En función de los resultados de esta investigación es posible aportar a la promoción de una perspectiva que considere de forma compleja a los problemas ambientales. La misma busca evitar el reduccionismo de las visiones científicas que negaron la acción de las sociedades y las propias interpretaciones de los agentes sociales en las definiciones, evoluciones y soluciones en las cuestiones ambientales. Tampoco se reduce a considerar que los problemas ambientales son meras construcciones sin ninguna base material y/o que afectan a todos los agentes sociales por igual. Existen condicionamientos materiales, coyunturales, pero sobre todo, estructurales en las formas de apropiación de los espacios, las actividades productivas y la naturaleza que, justamente, condicionan tanto las interpretaciones como las prácticas de los agentes sociales sobre los problemas ambientales. También hay características del plano simbólico, cultural y político, como el acceso al conocimiento científico, la tradición y el sostenimiento de prácticas e ideas transmitidas entre generaciones que intervienen en este proceso de construcción social.

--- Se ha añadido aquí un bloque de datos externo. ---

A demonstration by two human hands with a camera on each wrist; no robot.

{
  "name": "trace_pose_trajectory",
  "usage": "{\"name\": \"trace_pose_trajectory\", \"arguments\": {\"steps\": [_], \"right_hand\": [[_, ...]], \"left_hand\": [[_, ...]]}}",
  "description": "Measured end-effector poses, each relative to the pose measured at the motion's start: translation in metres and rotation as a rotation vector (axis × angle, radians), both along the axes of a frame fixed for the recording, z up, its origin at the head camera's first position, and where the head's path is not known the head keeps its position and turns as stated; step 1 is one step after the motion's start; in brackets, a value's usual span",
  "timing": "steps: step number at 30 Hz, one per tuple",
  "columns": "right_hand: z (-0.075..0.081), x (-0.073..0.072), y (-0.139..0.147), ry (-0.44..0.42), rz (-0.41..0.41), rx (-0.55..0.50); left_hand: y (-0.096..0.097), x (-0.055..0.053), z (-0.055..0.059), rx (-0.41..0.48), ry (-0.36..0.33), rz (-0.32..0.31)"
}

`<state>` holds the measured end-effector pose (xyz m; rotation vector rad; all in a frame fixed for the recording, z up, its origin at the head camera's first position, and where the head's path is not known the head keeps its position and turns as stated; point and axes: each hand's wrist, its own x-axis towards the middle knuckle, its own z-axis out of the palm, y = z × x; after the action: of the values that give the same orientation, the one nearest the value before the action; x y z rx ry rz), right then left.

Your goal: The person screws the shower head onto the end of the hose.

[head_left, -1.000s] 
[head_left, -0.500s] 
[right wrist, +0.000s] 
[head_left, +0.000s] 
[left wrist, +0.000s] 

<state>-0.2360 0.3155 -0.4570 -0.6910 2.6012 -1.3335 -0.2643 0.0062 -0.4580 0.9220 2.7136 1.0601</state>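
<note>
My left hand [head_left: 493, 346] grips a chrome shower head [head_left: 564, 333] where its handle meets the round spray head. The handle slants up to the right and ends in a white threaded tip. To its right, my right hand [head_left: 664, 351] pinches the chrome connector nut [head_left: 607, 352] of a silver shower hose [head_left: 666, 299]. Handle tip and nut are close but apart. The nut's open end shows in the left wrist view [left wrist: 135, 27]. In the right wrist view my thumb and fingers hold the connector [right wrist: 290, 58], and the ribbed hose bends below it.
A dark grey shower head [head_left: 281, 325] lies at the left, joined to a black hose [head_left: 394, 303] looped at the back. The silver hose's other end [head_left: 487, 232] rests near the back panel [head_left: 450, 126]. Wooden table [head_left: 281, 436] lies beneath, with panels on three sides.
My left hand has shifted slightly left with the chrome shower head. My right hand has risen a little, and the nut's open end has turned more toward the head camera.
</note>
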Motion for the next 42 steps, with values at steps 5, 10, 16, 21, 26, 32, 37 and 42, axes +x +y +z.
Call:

Esta perspectiva también propone incluir el análisis de cómo los modelos de ciencia dominantes y las acciones del Estado a través de sus políticas públicas van cambiando según el momento histórico y lugar, por lo que se van redefiniendo ciertos procesos y fenómenos como problemas ambientales. En este caso de estudio, han sido centrales para crear y sostener el lenguaje de valoración productivista, con definiciones que no necesariamente negaron el conocimiento producido en lo local, pero sí parecieran haber priorizado aquellos que estaban validados por métodos, instituciones y/o agentes del ámbito científico y tecnológico. En este sentido, metodologías de investigación científica que incluyan técnicas de participación con los productores y trabajadores de una actividad o territorio– conocidas como metodologías de investigación-acción-, suponen un abordaje que permite incluir las complejidades de interpretaciones, definiciones y prácticas de los distintos agentes sociales respecto a una problemática y que pueden contribuir al desarrollo de formas de investigación científica más integrales y al desarrollo de políticas públicas consensuadas y basadas en la experiencia y conocimiento local. Asimismo, continuar profundizando en el análisis de la relación entre ciencias, construcciones de conocimiento, Estado y sus formas de intervención sin duda podrá contribuir al tratamiento de los problemas ambientales concretos.

En síntesis, entre las interpretaciones y prácticas de los agentes sociales, las visiones científicas y las intervenciones estatales hay articulaciones y reformulaciones que construyen los problemas ambientales, de formas complejas y que requieren de un pensamiento crítico y atento para su análisis y comprensión.